Si alguien se comprometía a iniciar cualquier juego, debía llegar hasta el final del mismo, que solía ser cuando todos los participantes se aburrían, porque esta innegociable regla solo se aplicaba entre componentes masculinos, que podríamos ser brutos, pero, sobre todo, caballeros. Faltaría más.
Ni siquiera la insistencia de las madres anunciando, a viva voz, la hora de la merienda, era suficiente motivo para abandonar la competición. Como mucho, se le permitían al jugador reclamado unos minutos para subir por el bocadillo y bajar a comérselo mientras seguía el juego. Así pues, no era difícil ver al que le tocaba ejercer de potro, agachado masticando mientras los demás saltaban por encima recitando los pasos de la Morena.
Pillar, Ranca, Catalina, Escondite, Pañolito... En todos los juegos era bastante frecuente ver como algunos competían con una mano ocupada en sostener la vianda de mortadela, chorizo o salchichón, que eran los embutidos predominantes. De esa forma, evidentemente, era muy difícil dar la talla.
Y si hablamos de mi juego favorito, casi había que ser equilibrista para tener opciones de victoria. Porque luchar por atrapar un pequeño palo volador se convertía en una empresa bastante complicada si se hacía con una sola mano.
Resulta que a la Billarda ya se jugaba en la Edad Media. Era emocionante seguir la trayectoria del palito en cuestión mientras intentabas conseguir una buena posesión para cazarlo antes que cayese al suelo para evitar así convertirte en perdedor de la partida.
Volviendo al tema principal de este artículo, hay que recordar que el juego había que acabarlo sí o sí.

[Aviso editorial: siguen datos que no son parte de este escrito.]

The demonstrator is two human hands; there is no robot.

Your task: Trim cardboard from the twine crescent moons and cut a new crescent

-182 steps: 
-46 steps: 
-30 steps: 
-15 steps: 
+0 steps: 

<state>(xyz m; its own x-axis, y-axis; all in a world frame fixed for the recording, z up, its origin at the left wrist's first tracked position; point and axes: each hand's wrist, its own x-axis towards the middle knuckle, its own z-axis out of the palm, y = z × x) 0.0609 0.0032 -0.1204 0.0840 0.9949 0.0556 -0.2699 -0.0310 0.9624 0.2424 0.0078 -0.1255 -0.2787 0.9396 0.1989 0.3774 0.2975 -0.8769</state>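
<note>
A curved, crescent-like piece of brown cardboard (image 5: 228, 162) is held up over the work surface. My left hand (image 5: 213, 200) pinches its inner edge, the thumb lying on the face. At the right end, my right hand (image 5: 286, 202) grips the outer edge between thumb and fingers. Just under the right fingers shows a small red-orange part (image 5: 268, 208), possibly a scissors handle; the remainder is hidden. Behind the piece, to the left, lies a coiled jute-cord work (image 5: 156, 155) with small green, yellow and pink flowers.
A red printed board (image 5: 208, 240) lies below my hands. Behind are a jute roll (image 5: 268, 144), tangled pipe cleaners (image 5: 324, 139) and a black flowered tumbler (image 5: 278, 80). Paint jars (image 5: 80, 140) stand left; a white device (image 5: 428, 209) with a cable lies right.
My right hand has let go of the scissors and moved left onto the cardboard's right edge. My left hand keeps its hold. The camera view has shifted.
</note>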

En caso contrario, el “desertor” debía sufrir una dolorosa penalización.
Mientras que el osado jugador que abandonaba preparaba sus posaderas para pagar su delito, el resto de los jugadores se colocaba en fila para infringir el castigo.
La primera patada correspondía al pan, un golpe que servía como aviso para lo que se avecinaba a continuación.
La segunda coz, el tocino, ya hacía que el castigado comenzara a arrepentirse de su decisión. Con la pringá, el tercer y más brutal impacto, el esquirol, con el culo ardiendo por la paliza, se juraba a sí mismo que jamás volvería a dejar un juego antes del final.
-“Hijo, a merendar”.
-Sí mamá, espera que me pase esta pantalla.
Y así, en la actualidad, el niño deposita su móvil, consola o tablet para hacer un ligero receso mientras se avitualla.
Para tranquilidad de alguna gente que haya podido considerar excesivo y cruel el tributo que pagábamos en nuestra infancia por querer escaquearnos, hoy ya no existe ni pan, ni tocino ni pringá que no se refieran a los componentes de una exquisita comida.
Aunque a ni me parece mucho más triste la innegable realidad de que casi no existan esos juegos que tan felices practicábamos.